Journal of the Korean Society of Clothing and Textiles
/
v.31
no.11
/
pp.1510-1519
/
2007
This comparative study analyzes and compares tight skirt sewing methods which are found in the clothing configuration reference text books available in contemporary universities and which are used in commercially-available domestic consumer products. The study samples included 15 text books and 12 tight skirt consumer products of different brands on sale at three department stores in Seoul each of which had a belt, a back-centered zipper, and back double slits. The findings of the study are summarized as follows: First, text books mainly show very basic sewing methods of using zippers on both sides of the straight-lined waist belt. This indicates that it is necessary for such methods to be complemented so that they cover a recent variety of designs, materials, and sewing machines. For consumer products, the main sewing method is to use a curved waist belt and a console zipper in silhouette running across half the hipbone. Second, consumer products employ three different types of cutting and sewing methods for putting an inseam on the center of the back slit part: to leave the whole inseam hemmed in the back center, to cut the left side of the inseam to the upper part of the back slit, and to cut the inseam to both the upper parts of the back slit.
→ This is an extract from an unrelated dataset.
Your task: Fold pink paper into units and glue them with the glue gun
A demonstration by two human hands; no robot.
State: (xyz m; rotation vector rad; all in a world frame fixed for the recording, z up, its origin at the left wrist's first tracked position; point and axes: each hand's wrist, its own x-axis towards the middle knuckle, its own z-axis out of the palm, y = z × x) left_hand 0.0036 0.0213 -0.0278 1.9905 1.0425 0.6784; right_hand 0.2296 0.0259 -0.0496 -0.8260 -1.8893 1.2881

However, a method shown in most of the sampled text books is to cut the inseam of the back center to both the upper parts of the back slit. Third, the way of finishing a bottom edge hem in the text books is to do slip-stitch, herringbone stitch, and slinting hemming, in order after doing over-lock stitch, or to cut the hem on the bias and then slip-stitch, while for the consumer products the most frequently used sewing method is to finish the bottom edge hem by doing secoui-stitch. Finally, while in the text books the method of stitching darts and tucks is used for lining, the main lining method used in consumer products is to make tucks only. Also in the way of stitching the side seams of lining or the seams of the back center, there is a difference between the two sample groups of text books and the consumer products: while the former suggests using both open seams and over-lock stitch, the latter is found to finish the seams using an over-lock stitch only.